> **Problem to work on**
Please produce a character-exact copy of the listing that follows, omitting all images.

> **Supplied material**
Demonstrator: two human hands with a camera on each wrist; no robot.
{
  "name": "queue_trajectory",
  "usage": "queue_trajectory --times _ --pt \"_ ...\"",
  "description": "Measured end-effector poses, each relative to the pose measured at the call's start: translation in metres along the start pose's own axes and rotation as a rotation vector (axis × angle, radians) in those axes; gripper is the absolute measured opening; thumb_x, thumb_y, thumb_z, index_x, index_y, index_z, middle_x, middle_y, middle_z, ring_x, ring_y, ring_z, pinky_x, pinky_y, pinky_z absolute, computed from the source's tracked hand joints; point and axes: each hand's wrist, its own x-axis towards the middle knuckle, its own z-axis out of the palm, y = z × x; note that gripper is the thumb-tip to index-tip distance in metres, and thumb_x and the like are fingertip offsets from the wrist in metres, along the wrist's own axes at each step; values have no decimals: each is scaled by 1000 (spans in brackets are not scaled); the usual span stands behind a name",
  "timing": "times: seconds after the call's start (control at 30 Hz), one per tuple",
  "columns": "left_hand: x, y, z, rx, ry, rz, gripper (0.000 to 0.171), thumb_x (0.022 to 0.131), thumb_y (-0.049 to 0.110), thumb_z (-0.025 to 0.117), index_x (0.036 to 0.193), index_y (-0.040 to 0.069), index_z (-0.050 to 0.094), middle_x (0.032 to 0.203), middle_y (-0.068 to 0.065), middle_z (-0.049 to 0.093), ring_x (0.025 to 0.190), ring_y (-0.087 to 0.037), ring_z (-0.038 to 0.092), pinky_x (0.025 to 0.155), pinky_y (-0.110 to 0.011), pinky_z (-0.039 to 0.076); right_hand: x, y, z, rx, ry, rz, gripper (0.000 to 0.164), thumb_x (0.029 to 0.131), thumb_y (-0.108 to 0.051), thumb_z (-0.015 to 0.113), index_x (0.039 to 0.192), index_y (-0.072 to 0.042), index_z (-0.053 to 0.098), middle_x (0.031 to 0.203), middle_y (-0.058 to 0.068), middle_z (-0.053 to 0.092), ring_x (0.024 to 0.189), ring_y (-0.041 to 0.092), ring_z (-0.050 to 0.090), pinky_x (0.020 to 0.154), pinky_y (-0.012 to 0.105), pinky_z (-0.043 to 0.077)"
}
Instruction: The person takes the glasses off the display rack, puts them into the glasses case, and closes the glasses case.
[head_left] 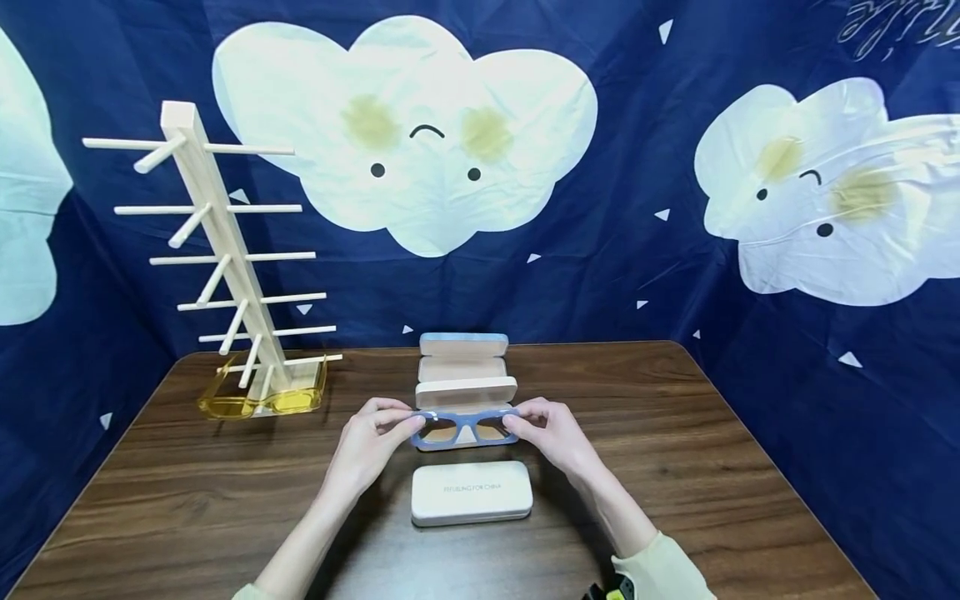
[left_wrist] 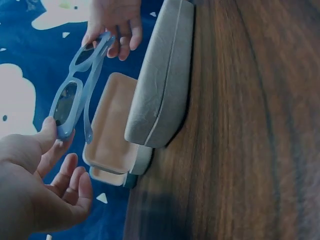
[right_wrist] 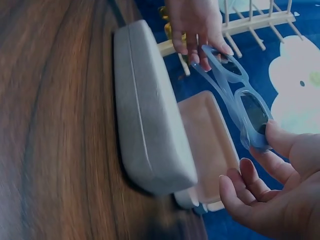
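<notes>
Blue-framed sunglasses (head_left: 437, 431) with brownish lenses are held level between both hands, their temples folded behind the front. My left hand (head_left: 366, 442) pinches one end of the frame between thumb and fingers. At the opposite end, my right hand (head_left: 558, 437) pinches the frame the same way. In the right wrist view the other fingers of that hand (right_wrist: 280, 190) curl loosely below the sunglasses. Beneath and behind them stands an open glasses case (head_left: 465, 392) with a pinkish lining (left_wrist: 112, 120). Nearer to me lies a closed white glasses case (head_left: 471, 492) with lettering on its lid.
Behind the first open case is another one with a light blue lid edge (head_left: 463, 343). A wooden peg stand (head_left: 225, 225) rises at the back left, with yellow glasses (head_left: 292, 402) at its foot. Dark blue cloth (head_left: 637, 275) with clouds hangs behind the wooden table (head_left: 675, 450).
</notes>
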Motion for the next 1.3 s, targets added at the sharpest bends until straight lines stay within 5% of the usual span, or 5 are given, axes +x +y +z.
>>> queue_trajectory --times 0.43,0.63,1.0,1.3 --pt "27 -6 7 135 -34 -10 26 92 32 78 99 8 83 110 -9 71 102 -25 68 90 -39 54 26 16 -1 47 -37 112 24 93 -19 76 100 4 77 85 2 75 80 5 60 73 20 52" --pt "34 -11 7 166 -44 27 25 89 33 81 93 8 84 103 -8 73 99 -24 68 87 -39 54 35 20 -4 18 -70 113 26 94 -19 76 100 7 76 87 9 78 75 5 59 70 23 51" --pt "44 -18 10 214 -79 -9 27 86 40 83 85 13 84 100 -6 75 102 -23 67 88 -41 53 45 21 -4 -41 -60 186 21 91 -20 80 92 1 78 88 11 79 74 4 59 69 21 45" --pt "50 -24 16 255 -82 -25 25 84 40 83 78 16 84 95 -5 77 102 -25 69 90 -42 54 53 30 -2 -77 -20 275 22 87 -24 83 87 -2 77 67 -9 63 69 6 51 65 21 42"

> **Task answer**
Demonstrator: two human hands with a camera on each wrist; no robot.
{
  "name": "queue_trajectory",
  "usage": "queue_trajectory --times _ --pt \"_ ...\"",
  "description": "Measured end-effector poses, each relative to the pose measured at the call's start: translation in metres along the start pose's own axes and rotation as a rotation vector (axis × angle, radians) in those axes; gripper is the absolute measured opening; thumb_x, thumb_y, thumb_z, index_x, index_y, index_z, middle_x, middle_y, middle_z, ring_x, ring_y, ring_z, pinky_x, pinky_y, pinky_z absolute, computed from the source's tracked hand joints; point and axes: each hand's wrist, its own x-axis towards the middle knuckle, its own z-axis out of the palm, y = z × x; note that gripper is the thumb-tip to index-tip distance in metres, and thumb_x and the like are fingertip offsets from the wrist in metres, along the wrist's own axes at each step; values have no decimals: each is scaled by 1000 (spans in brackets are not scaled); the usual span stands behind a name",
  "timing": "times: seconds after the call's start (control at 30 Hz), one per tuple",
  "columns": "left_hand: x, y, z, rx, ry, rz, gripper (0.000 to 0.171), thumb_x (0.022 to 0.131), thumb_y (-0.049 to 0.110), thumb_z (-0.025 to 0.117), index_x (0.036 to 0.193), index_y (-0.040 to 0.069), index_z (-0.050 to 0.094), middle_x (0.032 to 0.203), middle_y (-0.068 to 0.065), middle_z (-0.049 to 0.093), ring_x (0.025 to 0.190), ring_y (-0.087 to 0.037), ring_z (-0.038 to 0.092), pinky_x (0.025 to 0.155), pinky_y (-0.110 to 0.011), pinky_z (-0.039 to 0.076); right_hand: x, y, z, rx, ry, rz, gripper (0.000 to 0.164), thumb_x (0.029 to 0.131), thumb_y (-0.108 to 0.051), thumb_z (-0.015 to 0.113), index_x (0.039 to 0.192), index_y (-0.072 to 0.042), index_z (-0.053 to 0.098), middle_x (0.031 to 0.203), middle_y (-0.058 to 0.068), middle_z (-0.053 to 0.092), ring_x (0.024 to 0.189), ring_y (-0.041 to 0.092), ring_z (-0.050 to 0.090), pinky_x (0.020 to 0.154), pinky_y (-0.012 to 0.105), pinky_z (-0.043 to 0.077)"
}
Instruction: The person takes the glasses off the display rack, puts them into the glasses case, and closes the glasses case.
[head_left] 
[left_wrist] 
[right_wrist] 
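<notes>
Blue-framed sunglasses (head_left: 437, 431) with brownish lenses are held level between both hands, their temples folded behind the front. My left hand (head_left: 366, 442) pinches one end of the frame between thumb and fingers. At the opposite end, my right hand (head_left: 558, 437) pinches the frame the same way. In the right wrist view the other fingers of that hand (right_wrist: 280, 190) curl loosely below the sunglasses. Beneath and behind them stands an open glasses case (head_left: 465, 392) with a pinkish lining (left_wrist: 112, 120). Nearer to me lies a closed white glasses case (head_left: 471, 492) with lettering on its lid.
Behind the first open case is another one with a light blue lid edge (head_left: 463, 343). A wooden peg stand (head_left: 225, 225) rises at the back left, with yellow glasses (head_left: 292, 402) at its foot. Dark blue cloth (head_left: 637, 275) with clouds hangs behind the wooden table (head_left: 675, 450).
</notes>
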Motion for the next 1.3 s, targets added at the sharpest bends until straight lines stay within 5% of the usual span, or 5 are given, axes +x +y +z.
>>> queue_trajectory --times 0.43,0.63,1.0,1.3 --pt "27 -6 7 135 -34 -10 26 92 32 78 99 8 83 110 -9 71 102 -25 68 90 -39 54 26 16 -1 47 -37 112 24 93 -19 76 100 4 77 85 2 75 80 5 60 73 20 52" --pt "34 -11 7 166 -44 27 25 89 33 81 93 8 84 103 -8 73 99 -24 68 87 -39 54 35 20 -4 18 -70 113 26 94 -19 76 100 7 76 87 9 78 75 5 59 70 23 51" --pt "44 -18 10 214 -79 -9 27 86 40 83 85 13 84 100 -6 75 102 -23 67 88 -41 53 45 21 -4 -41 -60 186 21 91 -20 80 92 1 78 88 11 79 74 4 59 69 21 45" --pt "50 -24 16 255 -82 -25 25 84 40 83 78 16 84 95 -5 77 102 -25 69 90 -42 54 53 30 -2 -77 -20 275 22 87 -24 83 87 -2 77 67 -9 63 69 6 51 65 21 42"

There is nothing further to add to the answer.